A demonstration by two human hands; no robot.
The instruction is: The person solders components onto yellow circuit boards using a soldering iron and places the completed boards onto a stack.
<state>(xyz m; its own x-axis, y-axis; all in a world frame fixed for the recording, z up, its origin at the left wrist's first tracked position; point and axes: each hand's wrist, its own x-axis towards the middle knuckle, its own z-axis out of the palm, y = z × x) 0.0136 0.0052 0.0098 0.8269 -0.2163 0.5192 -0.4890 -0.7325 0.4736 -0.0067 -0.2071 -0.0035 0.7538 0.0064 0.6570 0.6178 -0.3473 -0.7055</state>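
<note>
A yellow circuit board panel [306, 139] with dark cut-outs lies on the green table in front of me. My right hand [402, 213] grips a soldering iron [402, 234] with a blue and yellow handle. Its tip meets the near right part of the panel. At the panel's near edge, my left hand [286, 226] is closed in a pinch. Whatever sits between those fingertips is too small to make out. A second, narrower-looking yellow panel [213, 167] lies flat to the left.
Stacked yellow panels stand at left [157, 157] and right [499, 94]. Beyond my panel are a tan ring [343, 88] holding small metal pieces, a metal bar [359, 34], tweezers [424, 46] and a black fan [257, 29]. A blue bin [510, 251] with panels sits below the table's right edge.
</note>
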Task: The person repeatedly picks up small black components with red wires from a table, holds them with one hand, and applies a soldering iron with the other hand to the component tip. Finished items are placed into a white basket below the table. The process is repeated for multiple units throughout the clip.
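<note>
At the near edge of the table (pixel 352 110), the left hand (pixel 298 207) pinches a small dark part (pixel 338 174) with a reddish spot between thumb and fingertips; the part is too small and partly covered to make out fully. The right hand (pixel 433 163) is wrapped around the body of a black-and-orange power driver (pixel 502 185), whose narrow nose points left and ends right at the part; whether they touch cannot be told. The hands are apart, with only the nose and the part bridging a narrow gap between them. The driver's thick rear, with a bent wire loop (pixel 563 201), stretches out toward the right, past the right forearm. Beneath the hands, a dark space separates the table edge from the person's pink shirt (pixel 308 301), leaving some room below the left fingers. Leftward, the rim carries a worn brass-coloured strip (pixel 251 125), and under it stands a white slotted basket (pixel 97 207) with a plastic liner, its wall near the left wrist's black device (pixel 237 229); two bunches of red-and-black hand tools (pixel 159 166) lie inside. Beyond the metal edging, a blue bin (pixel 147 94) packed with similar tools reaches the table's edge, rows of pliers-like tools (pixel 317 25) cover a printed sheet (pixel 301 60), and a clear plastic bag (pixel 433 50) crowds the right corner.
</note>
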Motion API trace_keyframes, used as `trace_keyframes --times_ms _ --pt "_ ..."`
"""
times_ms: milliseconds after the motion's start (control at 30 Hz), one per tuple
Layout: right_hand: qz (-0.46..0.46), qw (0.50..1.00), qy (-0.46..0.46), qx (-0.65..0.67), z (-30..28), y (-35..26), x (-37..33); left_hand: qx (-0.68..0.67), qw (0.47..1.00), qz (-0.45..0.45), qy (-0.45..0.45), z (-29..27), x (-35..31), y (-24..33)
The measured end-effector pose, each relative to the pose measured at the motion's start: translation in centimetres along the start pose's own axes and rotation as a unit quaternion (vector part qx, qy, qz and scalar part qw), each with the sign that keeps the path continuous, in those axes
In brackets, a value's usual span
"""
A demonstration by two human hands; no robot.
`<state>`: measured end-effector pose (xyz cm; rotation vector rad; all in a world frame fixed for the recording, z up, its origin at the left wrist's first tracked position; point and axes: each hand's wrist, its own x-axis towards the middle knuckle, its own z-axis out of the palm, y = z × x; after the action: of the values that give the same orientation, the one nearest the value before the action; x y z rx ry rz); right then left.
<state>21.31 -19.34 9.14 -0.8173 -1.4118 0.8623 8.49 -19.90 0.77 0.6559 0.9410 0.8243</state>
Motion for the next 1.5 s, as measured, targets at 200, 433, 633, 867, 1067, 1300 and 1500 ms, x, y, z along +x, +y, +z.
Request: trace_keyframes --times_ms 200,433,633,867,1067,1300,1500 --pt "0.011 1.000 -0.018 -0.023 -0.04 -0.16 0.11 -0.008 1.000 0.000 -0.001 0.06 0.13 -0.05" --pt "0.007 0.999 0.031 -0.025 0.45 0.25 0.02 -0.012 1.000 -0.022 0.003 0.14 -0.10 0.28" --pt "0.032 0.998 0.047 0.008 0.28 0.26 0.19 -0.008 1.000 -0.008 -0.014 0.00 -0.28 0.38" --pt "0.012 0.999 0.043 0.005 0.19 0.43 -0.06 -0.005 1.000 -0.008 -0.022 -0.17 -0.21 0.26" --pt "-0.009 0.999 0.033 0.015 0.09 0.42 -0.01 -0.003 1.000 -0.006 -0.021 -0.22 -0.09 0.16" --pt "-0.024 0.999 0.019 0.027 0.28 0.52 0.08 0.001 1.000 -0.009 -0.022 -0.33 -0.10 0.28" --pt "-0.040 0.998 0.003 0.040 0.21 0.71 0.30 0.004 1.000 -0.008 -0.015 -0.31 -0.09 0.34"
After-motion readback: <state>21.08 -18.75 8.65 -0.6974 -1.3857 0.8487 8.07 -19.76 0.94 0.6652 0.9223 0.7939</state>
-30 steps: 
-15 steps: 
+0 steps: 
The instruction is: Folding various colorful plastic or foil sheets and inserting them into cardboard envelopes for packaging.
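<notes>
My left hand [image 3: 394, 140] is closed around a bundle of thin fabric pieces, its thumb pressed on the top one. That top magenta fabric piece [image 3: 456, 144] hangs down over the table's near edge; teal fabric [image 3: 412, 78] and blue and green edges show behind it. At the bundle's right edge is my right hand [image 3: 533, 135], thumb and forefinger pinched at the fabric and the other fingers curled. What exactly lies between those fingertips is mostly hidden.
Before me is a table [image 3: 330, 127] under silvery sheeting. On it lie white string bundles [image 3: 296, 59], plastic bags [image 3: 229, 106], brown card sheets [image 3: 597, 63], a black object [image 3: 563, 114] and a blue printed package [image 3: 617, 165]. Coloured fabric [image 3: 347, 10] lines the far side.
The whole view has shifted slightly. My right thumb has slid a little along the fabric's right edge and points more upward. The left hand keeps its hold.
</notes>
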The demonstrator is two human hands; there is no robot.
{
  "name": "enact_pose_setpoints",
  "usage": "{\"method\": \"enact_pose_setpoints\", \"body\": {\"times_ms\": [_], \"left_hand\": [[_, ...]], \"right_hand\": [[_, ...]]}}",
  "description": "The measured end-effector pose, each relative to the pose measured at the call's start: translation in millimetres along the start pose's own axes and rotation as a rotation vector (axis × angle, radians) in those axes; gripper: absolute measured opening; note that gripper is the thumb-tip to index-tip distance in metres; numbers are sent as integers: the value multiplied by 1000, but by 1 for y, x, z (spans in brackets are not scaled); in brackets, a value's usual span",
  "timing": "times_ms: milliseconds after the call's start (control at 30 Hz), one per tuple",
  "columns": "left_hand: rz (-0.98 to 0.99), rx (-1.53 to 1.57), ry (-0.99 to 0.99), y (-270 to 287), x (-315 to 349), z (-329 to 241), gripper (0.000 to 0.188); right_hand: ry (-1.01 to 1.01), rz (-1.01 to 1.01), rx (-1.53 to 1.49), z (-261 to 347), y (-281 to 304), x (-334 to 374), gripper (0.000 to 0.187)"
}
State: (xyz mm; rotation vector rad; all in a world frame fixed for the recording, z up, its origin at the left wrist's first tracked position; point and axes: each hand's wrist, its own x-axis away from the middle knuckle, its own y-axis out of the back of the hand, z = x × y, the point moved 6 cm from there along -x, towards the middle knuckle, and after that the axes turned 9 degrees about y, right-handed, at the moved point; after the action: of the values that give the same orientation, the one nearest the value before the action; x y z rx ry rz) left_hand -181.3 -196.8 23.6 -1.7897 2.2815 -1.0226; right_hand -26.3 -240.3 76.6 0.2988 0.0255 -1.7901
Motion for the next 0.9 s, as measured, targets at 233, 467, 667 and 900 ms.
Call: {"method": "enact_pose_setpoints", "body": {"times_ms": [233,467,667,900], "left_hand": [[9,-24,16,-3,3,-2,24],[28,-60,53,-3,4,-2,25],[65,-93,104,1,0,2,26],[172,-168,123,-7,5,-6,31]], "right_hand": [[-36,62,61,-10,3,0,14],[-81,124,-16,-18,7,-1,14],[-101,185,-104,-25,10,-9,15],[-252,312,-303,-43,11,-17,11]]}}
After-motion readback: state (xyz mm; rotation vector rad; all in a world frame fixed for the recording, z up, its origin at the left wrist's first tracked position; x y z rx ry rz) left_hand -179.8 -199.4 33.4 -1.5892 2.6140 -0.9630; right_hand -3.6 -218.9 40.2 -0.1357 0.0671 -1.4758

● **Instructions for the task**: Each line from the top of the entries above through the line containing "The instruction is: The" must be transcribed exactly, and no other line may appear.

● **Your response**:
A demonstration by two human hands; no robot.
The instruction is: The person solders components onto yellow circuit boards using a soldering iron and places the completed boards onto a stack.

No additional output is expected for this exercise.